Une méthode d’évaluation discutable
Les exercices d’Océane étaient notés non pas par des chiffres ou des lettres, mais par des émoticônes : un sourire pour indiquer un bon travail et une bouche tournée vers le bas, en rouge, pour signaler un échec. Cette méthode de notation me semblait non seulement inappropriée pour une enfant de cinq ans, mais aussi potentiellement traumatisante.
En examinant les pages, je constatais qu’Océane ne semblait pas avoir de difficultés particulières dans ses autres exercices. Elle était capable de réaliser les tâches demandées, mais son refus de colorier la galette des rois persistait. Tout en discutant avec Valérie, je continuais d’observer Océane, silencieuse mais visiblement absorbée par son dessin. C’est alors que j’ai décidé de proposer une solution différente, quelque chose qui, à mon avis, pourrait débloquer la situation.
Une approche créative pour résoudre le problème
J’ai demandé à Valérie d’une voix ferme : « Voici ce que vous allez faire. Quand vous sortirez de chez moi, vous irez dans le supermarché au coin de la rue. Vous achèterez un kilo de farine, des œufs, de la levure, et du chocolat. Puis, vous rentrerez chez vous et vous ferez un gâteau au chocolat avec Océane.
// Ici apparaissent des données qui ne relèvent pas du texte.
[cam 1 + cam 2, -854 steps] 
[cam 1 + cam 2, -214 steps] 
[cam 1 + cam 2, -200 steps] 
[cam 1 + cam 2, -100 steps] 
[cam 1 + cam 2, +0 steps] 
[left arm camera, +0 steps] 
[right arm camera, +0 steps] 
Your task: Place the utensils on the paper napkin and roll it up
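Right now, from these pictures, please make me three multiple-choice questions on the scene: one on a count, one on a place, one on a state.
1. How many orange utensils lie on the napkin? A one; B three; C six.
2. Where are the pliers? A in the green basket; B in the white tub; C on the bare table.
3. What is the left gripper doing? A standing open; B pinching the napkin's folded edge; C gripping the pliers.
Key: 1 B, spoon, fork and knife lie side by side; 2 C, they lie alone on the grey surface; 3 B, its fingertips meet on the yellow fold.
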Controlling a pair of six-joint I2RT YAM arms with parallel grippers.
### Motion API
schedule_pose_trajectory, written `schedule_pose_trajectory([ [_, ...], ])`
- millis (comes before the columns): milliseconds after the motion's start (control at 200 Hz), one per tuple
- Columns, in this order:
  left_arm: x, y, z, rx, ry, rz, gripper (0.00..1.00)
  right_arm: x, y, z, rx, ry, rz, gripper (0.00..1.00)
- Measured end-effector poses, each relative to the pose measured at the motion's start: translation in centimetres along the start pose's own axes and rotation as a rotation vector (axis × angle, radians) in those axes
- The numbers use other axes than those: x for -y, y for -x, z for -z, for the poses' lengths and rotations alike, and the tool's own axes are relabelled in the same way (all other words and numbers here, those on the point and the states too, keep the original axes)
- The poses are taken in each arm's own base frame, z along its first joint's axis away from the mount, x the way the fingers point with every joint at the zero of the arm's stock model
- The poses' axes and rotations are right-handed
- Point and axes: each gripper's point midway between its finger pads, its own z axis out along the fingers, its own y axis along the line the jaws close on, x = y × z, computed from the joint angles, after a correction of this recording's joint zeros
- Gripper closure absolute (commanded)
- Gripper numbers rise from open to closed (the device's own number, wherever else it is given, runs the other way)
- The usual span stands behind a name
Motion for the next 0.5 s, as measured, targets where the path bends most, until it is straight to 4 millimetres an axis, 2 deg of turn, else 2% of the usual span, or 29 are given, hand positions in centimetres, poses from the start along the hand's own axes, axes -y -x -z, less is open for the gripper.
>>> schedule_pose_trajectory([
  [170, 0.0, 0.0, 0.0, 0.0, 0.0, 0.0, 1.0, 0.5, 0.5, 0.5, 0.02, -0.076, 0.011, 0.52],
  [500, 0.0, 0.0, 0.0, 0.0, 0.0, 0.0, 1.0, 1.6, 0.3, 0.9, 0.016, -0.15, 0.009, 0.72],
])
Vous y mettrez une fève, comme si c’était la galette des rois. »
À cet instant précis, Océane leva la tête pour la première fois depuis le début de la séance. Elle se tourna vers sa mère et lui demanda avec enthousiasme : « Mais on a le droit de faire un gâteau au chocolat avec une fève ? Dis maman, on a le droit ? »
Cette simple question contenait tant de significations. Valérie, un peu surprise par la réaction de sa fille, répondit immédiatement : « Oui, bien sûr ! »
Océane, visiblement soulagée, murmura : « Ben moi, j’aime pas la galette. » Ce simple aveu révélait enfin la source de son refus obstiné. J’ai alors demandé à Océane si elle voulait bien colorier la galette sur son devoir, sachant qu’elle n’avait plus à craindre d’en manger. Sans hésitation, elle s’exécuta.
Une découverte inattendue
J’ai appris plus tard que la cantine scolaire avait, en parallèle, forcé Océane à manger de la galette des rois. Cette pression avait créé en elle une aversion non seulement pour la galette, mais aussi pour tout ce qui s’y rapportait, y compris le simple fait de la colorier. Ce refus de colorier la galette n’était pas un caprice, mais une manifestation d’une blessure plus profonde.
Valérie a tenu sa promesse en sortant de la consultation. Elle et Océane ont préparé ensemble un gâteau au chocolat avec une fève, pour le plus grand bonheur de toute la famille. Cette expérience a non seulement permis de résoudre un problème qui semblait insurmontable, mais elle a également renforcé le lien entre Valérie et Océane.
Conclusion
Cette histoire m’a profondément marquée. Elle m’a rappelé une vérité essentielle : en thérapie, il est crucial d’écouter attentivement et de considérer chaque patient comme un individu unique. Personne n’avait pris le temps de demander à Océane pourquoi elle ne voulait pas colorier la galette des rois. En prenant le temps d’écouter, d’observer, et d’adopter une approche créative, j’ai pu découvrir la source de son malaise et aider cette petite fille à surmonter sa peur.
En tant que thérapeute, il est facile de tomber dans le piège des solutions toutes faites. Mais cette histoire prouve que la clé du succès réside souvent dans l’écoute active, la patience, et une approche personnalisée. Chaque patient est un univers à part entière, et chaque thérapie doit être taillée sur mesure pour correspondre à ses besoins spécifiques.